**Problem**
The expected output is every entry, copied exactly.

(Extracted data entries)
┌────────
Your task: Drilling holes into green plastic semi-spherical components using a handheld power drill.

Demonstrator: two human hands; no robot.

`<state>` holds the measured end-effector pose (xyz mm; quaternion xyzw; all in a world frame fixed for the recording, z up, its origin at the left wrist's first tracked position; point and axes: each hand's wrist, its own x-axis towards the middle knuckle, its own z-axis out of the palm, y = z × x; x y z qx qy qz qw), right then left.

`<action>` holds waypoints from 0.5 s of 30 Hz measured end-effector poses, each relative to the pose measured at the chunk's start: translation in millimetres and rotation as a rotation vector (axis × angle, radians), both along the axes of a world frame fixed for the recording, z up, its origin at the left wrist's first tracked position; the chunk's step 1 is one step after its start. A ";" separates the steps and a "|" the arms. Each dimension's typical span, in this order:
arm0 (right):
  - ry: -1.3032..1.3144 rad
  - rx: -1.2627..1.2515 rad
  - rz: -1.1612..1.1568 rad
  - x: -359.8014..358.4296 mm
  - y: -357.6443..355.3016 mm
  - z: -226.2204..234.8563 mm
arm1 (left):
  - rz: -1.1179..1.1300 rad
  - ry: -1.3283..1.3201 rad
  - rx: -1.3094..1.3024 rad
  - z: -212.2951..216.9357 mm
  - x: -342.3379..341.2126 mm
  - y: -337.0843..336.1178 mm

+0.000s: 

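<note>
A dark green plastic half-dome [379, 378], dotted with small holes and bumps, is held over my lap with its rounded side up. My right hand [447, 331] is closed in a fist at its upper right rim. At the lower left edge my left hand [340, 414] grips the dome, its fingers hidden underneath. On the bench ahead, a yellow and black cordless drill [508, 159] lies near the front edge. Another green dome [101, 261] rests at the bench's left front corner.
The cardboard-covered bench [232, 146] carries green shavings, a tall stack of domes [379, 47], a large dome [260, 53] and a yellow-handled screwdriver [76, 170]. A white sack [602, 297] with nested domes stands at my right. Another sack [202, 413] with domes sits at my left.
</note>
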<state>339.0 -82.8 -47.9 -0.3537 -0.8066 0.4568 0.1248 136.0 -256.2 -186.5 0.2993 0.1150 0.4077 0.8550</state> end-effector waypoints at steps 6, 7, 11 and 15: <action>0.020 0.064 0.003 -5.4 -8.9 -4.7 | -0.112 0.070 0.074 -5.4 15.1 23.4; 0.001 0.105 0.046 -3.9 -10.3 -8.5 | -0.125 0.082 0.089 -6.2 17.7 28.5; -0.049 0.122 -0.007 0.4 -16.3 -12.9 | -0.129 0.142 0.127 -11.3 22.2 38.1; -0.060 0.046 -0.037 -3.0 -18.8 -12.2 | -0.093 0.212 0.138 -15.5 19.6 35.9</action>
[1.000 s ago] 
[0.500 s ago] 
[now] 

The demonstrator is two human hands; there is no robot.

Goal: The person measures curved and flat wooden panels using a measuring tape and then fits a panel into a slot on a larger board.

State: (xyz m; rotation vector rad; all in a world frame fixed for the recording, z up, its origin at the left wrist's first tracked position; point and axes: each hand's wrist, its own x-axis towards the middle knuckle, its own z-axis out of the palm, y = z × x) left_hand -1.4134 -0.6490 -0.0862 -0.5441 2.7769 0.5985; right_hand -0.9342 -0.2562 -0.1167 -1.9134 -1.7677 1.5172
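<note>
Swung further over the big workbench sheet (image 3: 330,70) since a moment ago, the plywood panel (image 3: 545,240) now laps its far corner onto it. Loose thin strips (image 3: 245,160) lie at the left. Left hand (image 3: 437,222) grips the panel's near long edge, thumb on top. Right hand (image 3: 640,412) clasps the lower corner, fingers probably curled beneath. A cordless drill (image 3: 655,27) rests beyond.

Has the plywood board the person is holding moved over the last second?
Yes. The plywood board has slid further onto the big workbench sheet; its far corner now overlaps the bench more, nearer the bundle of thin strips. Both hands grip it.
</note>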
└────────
**Answer to this exercise**
Your task: Drilling holes into green plastic semi-spherical components using a handheld power drill.

Demonstrator: two human hands; no robot.

`<state>` holds the measured end-effector pose (xyz mm; quaternion xyzw; all in a world frame fixed for the recording, z up, its origin at the left wrist's first tracked position; point and axes: each hand's wrist, its own x-axis towards the middle knuckle, its own z-axis out of the palm, y = z × x; x y z qx qy qz qw), right then left.

`<action>` holds waypoints from 0.5 s of 30 Hz measured end-effector poses, each relative to the pose measured at the chunk's start: translation in millimetres and rotation as a rotation vector (axis × angle, radians), both along the axes of a world frame fixed for the recording, z up, its origin at the left wrist's first tracked position; the chunk's step 1 is one step after its start. A ";" separates the steps and a "|" the arms. Each dimension's typical span, in this order:
arm0 (right):
  - ry: -1.3032..1.3144 rad
  - rx: -1.2627..1.2515 rad
  - rz: -1.1612..1.1568 rad
  - x: -359.8014..358.4296 mm
  - y: -357.6443..355.3016 mm
  - z: -226.2204..234.8563 mm
arm1 (left):
  - rz: -1.1179..1.1300 rad
  - ry: -1.3283..1.3201 rad
  - rx: -1.3094..1.3024 rad
  - z: -212.2951..216.9357 mm
  - x: -342.3379..341.2126 mm
  - y: -337.0843..336.1178 mm

+0.000s: 

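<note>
A dark green plastic half-dome [379, 378], dotted with small holes and bumps, is held over my lap with its rounded side up. My right hand [447, 331] is closed in a fist at its upper right rim. At the lower left edge my left hand [340, 414] grips the dome, its fingers hidden underneath. On the bench ahead, a yellow and black cordless drill [508, 159] lies near the front edge. Another green dome [101, 261] rests at the bench's left front corner.
The cardboard-covered bench [232, 146] carries green shavings, a tall stack of domes [379, 47], a large dome [260, 53] and a yellow-handled screwdriver [76, 170]. A white sack [602, 297] with nested domes stands at my right. Another sack [202, 413] with domes sits at my left.
</note>
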<state>339.0 -82.8 -47.9 -0.3537 -0.8066 0.4568 0.1248 136.0 -256.2 -186.5 0.2993 0.1150 0.4077 0.8550</state> end-effector waypoints at steps 6, 7, 11 and 15: <action>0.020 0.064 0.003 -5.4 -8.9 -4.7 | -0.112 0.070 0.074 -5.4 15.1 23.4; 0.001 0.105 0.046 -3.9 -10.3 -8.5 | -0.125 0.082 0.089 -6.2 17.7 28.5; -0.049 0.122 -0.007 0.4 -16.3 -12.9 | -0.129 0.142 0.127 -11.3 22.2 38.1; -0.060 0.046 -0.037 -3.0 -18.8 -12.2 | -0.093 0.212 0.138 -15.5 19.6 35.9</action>
[1.000 s ago] 
[0.500 s ago] 
[now] 

The demonstrator is two human hands; there is no robot.

Goal: The person measures curved and flat wooden panels using a measuring tape and then fits a panel into a slot on a larger board.

State: (xyz m; rotation vector rad; all in a world frame fixed for the recording, z up, its origin at the left wrist's first tracked position; point and axes: each hand's wrist, its own x-axis towards the middle knuckle, its own z-axis out of the palm, y = z × x) left_hand -1.4134 -0.6490 -0.0862 -0.5441 2.7769 0.5985; right_hand -0.9342 -0.2562 -0.1167 -1.9134 -1.7677 1.5172
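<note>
Swung further over the big workbench sheet (image 3: 330,70) since a moment ago, the plywood panel (image 3: 545,240) now laps its far corner onto it. Loose thin strips (image 3: 245,160) lie at the left. Left hand (image 3: 437,222) grips the panel's near long edge, thumb on top. Right hand (image 3: 640,412) clasps the lower corner, fingers probably curled beneath. A cordless drill (image 3: 655,27) rests beyond.

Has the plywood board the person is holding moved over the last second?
Yes. The plywood board has slid further onto the big workbench sheet; its far corner now overlaps the bench more, nearer the bundle of thin strips. Both hands grip it.
</note>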

No more is needed for this exercise.